Try new experience
with our app

INSTALL

Sundal Virgin 

SV 1

SV 1 Flor Ayska Afifa Aime


Flor Ayska Afifa Aime, sebuah nama yang diberikan oleh Kayshilla dan Atharrazka Kanzaki kepada putri pertama mereka. Nama yang berarti bunga bersih murni suci terkasih. Kini, waktu telah berlalu enam tahun dari kehadiran Flor pertama kali ke dunia. Selama itu, Kayshilla masih mengenakan KB demi bisa sebaik mungkin memberikan kasih sayang kepada buah hati pertama mereka. Pagi ini, ketiganya akan pergi ke luar negeri untuk berlibur akhir tahun. Flor dan Kayshilla telah mengenakan lose dress dengan tambahan celana bahan yang nyaman untuk bepergian. Flor melihat ibunya meraih salah satu kosmetik bertuliskan yang mengartikan salah satu kosmetik untuk merawat kecantikan, dari dalam dompet makeup berwarna merah saat sedang mematut diri di cermin.


“Ibu cocok pakai ini. Ini yang sedang Ibu pakai fungsinya untuk melembapkan. Kalau sudah besar, kamu coba ini dulu, siapa tahu juga cocok karena buah tidak jatuh jauh dari pohonnya. Pakai ini bikin kamu memiliki Kulit sehat,” kata Kayshilla sembari memutar tutup kosmetik itu. “Em ... cantik di luar bagus, tapi kamu harus selalu ingat, Flor, kalau kecantikan yang utama dari hati, yaitu hati yang baik,” imbuhnya sembari menerapkan pelembap itu. Flor tersenyum manis sekali menanggapi itu. Kayshilla menyentuh lembut dagu putrinya.


“Flor Sayang, Kayshilla Sayang, masih lama? Yuk buru, biar santai di jalan!” seru Atharrazka dari luar kamar.


“Iya, Ayah, aku hanya memakai pelembab kok, tidak pakai makeup!” jawab Kayshilla dengan berseru lantaran jarak.


Kayshilla segera memasukkan dompet makeup berisi serangkaian kosmetik untuk perawatan ke dalam tas jinjing miliknya yang berukuran sedang dan memiliki tali panjang. Ia memang suka polosan kalau untuk hari-hari atau bepergian jauh. Selain karena ingin simpel, kulit sehat membuatnya percaya diri meskipun tanpa makeup. Untuk itu, soal perawatannya dari kosmetik tidak boleh sampai tertinggal. Atharrazka juga selalu memberi dukungan dengan mengingatkan dan memperhatikan ketersediaan kosmetik Kayshilla.
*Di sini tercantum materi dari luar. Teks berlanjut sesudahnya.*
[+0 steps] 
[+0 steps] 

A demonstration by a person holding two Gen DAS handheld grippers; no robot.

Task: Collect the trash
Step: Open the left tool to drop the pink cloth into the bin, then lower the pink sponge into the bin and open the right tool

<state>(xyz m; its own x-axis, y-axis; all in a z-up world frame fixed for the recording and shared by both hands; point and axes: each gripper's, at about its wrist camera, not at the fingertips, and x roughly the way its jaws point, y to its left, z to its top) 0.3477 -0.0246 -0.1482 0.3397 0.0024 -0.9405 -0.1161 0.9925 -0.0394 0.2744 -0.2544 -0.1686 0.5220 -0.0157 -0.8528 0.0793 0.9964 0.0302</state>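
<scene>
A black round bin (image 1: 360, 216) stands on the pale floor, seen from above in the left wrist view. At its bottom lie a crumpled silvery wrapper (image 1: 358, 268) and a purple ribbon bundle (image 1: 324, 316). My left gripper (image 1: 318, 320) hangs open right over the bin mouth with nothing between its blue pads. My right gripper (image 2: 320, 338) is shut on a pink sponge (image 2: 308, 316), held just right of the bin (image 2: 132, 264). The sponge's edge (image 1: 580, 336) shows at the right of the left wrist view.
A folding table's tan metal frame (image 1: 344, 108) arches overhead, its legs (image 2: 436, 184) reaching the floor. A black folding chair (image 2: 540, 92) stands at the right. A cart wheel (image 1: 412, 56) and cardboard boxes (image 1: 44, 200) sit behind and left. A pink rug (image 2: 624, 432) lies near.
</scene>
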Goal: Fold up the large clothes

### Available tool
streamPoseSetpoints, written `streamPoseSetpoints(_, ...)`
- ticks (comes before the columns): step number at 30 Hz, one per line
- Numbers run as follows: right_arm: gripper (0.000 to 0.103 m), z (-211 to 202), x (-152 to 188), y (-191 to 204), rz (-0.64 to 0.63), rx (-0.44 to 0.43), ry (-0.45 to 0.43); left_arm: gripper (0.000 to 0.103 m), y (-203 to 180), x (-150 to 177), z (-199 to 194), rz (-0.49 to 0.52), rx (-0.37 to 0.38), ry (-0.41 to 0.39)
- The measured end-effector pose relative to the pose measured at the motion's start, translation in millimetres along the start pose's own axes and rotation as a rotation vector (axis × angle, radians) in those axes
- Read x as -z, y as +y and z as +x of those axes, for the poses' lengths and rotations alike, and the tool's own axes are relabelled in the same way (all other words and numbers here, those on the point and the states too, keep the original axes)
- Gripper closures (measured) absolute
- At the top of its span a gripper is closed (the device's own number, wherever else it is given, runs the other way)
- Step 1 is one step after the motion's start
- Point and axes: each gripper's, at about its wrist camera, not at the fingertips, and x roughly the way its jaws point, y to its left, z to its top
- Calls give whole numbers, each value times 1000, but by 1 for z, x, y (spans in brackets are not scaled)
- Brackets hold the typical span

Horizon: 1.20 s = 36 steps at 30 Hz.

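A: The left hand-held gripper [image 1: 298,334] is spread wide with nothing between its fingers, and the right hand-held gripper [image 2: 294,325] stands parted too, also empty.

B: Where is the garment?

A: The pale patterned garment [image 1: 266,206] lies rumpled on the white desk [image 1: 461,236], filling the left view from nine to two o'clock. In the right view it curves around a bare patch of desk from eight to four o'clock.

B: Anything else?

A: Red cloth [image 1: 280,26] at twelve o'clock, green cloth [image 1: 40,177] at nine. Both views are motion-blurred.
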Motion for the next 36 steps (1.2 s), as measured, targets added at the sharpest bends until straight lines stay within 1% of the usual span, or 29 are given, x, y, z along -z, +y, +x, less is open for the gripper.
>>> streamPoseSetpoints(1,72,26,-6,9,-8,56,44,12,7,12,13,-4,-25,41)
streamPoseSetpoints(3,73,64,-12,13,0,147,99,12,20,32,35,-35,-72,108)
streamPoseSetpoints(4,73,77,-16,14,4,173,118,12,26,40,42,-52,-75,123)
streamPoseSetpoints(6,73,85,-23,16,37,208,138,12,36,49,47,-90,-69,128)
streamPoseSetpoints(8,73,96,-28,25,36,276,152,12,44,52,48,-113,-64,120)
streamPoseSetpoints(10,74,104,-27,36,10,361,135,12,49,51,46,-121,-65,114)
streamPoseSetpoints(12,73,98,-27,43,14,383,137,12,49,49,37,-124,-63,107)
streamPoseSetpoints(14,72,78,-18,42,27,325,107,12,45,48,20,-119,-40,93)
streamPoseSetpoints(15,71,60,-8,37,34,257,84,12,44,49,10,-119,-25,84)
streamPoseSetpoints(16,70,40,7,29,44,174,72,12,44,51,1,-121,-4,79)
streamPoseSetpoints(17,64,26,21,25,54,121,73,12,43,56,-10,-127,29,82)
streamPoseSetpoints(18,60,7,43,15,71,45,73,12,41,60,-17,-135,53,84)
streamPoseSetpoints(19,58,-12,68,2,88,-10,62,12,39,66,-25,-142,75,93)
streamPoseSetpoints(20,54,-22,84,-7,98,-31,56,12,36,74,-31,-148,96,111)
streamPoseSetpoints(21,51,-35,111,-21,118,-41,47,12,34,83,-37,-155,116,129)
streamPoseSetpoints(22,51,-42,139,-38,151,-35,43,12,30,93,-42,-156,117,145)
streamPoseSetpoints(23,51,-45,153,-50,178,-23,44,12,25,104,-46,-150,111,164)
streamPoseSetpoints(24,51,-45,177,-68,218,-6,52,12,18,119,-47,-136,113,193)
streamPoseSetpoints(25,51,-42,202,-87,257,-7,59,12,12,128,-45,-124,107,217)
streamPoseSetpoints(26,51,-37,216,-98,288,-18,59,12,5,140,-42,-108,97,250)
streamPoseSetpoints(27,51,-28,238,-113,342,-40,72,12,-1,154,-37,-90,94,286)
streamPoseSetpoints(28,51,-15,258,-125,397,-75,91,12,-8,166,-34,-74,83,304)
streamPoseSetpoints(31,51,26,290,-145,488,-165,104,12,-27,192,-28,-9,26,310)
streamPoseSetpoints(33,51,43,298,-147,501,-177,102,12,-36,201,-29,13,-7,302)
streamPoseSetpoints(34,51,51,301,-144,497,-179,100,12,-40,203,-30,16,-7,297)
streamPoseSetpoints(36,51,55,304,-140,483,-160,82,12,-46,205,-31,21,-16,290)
Tidak lama kemudian, Kayshilla telah ke luar dari kamar sembari menenteng tas dan menggandeng Flor. Atharrazka memberikan senyuman kepada kedua perempuan itu. Kayshilla membalas tersenyum. Sementara Flor, sudah tersenyum terlebih dahulu sejak ke luar kamar dan masih terus tersungging. Atharrazka segera meraih Flor, menggendongnya posesif.


“Gadis baik Ayah yang imut-imut,” celetuk Atharrazka saat menggendong Flor. Kemudian, ia memberikan beberapa kecupan dan gelitikan.


“Hihihihihi ... hihihi, Ayah!” keluh Flor.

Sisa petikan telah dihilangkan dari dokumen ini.